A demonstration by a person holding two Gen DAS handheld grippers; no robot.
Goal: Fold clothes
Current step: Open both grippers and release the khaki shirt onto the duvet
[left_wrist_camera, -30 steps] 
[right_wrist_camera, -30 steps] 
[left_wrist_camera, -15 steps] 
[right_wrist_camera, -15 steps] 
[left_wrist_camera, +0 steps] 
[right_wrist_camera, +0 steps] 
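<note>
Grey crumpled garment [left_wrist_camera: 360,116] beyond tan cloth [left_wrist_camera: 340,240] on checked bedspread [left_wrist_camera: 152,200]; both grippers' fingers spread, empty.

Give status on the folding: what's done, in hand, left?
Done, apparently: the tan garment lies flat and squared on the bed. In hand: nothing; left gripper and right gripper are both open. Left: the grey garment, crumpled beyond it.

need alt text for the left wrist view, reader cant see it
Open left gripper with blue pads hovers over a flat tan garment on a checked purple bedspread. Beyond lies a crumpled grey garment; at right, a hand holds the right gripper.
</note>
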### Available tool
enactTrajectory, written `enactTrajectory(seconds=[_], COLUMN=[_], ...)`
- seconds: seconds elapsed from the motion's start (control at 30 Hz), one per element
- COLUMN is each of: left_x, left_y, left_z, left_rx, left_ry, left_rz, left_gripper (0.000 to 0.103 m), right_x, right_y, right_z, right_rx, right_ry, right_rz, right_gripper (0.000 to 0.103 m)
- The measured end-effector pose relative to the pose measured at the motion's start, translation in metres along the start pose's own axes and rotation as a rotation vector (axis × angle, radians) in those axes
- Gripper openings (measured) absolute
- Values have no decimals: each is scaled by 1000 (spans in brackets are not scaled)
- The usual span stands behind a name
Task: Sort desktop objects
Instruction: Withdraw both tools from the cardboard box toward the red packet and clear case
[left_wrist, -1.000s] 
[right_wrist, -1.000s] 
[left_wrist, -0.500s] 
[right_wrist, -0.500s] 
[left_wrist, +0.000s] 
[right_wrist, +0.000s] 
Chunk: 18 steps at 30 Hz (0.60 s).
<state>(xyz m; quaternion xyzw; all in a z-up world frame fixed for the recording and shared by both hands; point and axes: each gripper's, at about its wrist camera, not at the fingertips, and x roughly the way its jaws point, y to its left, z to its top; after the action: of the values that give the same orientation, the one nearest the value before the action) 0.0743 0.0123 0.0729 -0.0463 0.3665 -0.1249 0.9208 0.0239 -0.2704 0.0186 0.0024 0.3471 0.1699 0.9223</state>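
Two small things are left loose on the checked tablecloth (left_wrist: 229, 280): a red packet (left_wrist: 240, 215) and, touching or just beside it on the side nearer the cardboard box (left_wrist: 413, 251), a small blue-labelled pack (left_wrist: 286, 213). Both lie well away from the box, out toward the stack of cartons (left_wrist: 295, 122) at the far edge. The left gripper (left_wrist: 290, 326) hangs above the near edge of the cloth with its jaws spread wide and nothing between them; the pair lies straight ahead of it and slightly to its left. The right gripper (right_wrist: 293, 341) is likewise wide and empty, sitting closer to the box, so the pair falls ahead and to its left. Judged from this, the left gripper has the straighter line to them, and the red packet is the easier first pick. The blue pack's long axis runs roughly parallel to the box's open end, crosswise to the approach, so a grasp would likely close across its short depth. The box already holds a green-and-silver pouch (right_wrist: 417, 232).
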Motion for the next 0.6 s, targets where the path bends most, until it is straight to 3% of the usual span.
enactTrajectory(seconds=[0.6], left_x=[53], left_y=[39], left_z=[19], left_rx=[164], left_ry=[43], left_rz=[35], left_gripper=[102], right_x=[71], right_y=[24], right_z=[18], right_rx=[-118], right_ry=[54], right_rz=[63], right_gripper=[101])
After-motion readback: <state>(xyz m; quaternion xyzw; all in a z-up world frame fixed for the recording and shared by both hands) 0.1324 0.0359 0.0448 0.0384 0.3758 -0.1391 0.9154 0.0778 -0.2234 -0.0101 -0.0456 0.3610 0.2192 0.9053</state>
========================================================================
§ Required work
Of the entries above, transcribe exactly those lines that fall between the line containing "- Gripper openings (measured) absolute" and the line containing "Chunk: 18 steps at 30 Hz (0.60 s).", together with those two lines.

§ Result below
- Gripper openings (measured) absolute
- Values have no decimals: each is scaled by 1000 (spans in brackets are not scaled)
- The usual span stands behind a name
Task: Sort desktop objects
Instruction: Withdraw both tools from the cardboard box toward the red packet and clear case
[left_wrist, -1.000s] 
[right_wrist, -1.000s] 
[left_wrist, -0.500s] 
[right_wrist, -0.500s] 
[left_wrist, +0.000s] 
[right_wrist, +0.000s] 
Chunk: 18 steps at 30 Hz (0.60 s).

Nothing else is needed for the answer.